Individual support planning: perceptions and expectations of people with intellectual disabilities in the Netherlands
Version of Record online: 14 SEP 2012
© 2012 The Authors. Journal of Intellectual Disability Research © 2012 John Wiley & Sons Ltd, MENCAP & IASSID
Journal of Intellectual Disability Research
Volume 57, Issue 11, pages 1027–1036, November 2013
How to Cite
Herps, M. A., Buntinx, W. H. E. and Curfs, L. M. G. (2013), Individual support planning: perceptions and expectations of people with intellectual disabilities in the Netherlands. Journal of Intellectual Disability Research, 57: 1027–1036. doi: 10.1111/j.1365-2788.2012.01598.x
- Issue online: 23 SEP 2013
- Version of Record online: 14 SEP 2012
- Accepted 26 June 2012
- individual support planning;
- intellectual disabilities;
- service-user perspective
Background According to Dutch jurisdiction, individual support plans (ISP) should register the mutual agreements between a person with intellectual disabilities (ID) and a professional service organisation with respect to the support that will be provided. In planning for support, active involvement of both parties is necessary. The current study focuses on the perceptions and experiences of Dutch persons with ID with respect to their involvement in their ISP.
Method Data were gathered through semi-structured interviews with 61 people with mild to moderate ID. Participants were recruited in 23 Dutch service provider organisations. A systematic qualitative analysis was performed on the interview transcripts.
Results Although persons with ID are present at their ISP meeting, active client involvement in developing, executing and evaluating the ISP is not common practice.
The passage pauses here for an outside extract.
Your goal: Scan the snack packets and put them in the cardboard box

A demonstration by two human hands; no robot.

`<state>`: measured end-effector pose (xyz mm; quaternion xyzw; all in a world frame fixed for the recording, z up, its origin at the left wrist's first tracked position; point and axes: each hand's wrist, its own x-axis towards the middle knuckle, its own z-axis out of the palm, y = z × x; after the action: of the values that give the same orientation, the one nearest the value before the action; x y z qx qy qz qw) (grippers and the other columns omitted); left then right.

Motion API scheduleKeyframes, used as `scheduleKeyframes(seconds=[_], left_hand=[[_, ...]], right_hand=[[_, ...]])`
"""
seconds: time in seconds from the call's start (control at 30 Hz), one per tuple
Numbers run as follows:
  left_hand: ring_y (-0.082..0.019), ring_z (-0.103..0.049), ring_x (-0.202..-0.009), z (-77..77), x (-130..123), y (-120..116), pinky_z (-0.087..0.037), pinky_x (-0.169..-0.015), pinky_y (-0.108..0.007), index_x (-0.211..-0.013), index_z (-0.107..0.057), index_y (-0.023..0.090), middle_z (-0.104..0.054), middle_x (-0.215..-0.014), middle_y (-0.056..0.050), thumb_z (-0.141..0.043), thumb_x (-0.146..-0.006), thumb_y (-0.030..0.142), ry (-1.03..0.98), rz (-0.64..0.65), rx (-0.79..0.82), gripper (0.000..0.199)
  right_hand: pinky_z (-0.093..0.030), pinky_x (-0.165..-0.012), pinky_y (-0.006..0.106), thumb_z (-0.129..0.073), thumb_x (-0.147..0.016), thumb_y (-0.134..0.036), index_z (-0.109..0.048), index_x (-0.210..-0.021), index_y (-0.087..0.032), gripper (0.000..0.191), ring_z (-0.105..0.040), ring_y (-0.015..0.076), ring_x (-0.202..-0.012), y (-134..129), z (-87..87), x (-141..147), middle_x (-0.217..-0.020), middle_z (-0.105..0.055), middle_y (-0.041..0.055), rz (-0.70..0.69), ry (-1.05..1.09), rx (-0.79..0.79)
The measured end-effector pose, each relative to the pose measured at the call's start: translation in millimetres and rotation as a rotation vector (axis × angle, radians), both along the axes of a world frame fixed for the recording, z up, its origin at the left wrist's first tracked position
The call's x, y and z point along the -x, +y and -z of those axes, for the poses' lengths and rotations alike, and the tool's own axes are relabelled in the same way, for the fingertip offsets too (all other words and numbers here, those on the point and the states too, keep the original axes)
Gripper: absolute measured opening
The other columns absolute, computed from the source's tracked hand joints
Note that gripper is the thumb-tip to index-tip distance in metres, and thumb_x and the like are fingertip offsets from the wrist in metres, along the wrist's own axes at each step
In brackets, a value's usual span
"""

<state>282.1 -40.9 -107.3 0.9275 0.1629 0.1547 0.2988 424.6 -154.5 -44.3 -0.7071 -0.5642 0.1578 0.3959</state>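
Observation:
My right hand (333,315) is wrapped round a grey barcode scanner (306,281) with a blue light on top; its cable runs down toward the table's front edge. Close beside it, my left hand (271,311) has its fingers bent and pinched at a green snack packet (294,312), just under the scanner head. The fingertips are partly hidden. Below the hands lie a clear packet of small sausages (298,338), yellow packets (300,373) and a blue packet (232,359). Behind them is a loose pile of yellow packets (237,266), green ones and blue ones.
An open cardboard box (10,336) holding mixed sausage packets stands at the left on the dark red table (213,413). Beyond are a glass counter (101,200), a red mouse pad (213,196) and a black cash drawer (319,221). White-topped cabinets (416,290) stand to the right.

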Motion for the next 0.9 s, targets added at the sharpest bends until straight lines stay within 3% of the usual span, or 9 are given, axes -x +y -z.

Issues of accessibility and lack of control over the process and content of ISP hamper effective involvement of people with ID.
Conclusions The study raises questions concerning ISP practices in the Netherlands. The question needs to be addressed as to how to facilitate active involvement of people with ID in planning for support. The results further suggest that support organisations perceive an ISP rather as a formal document to comply with bureaucratic rules than as an instrument of empowerment to enhance control of persons with ID over their own lives.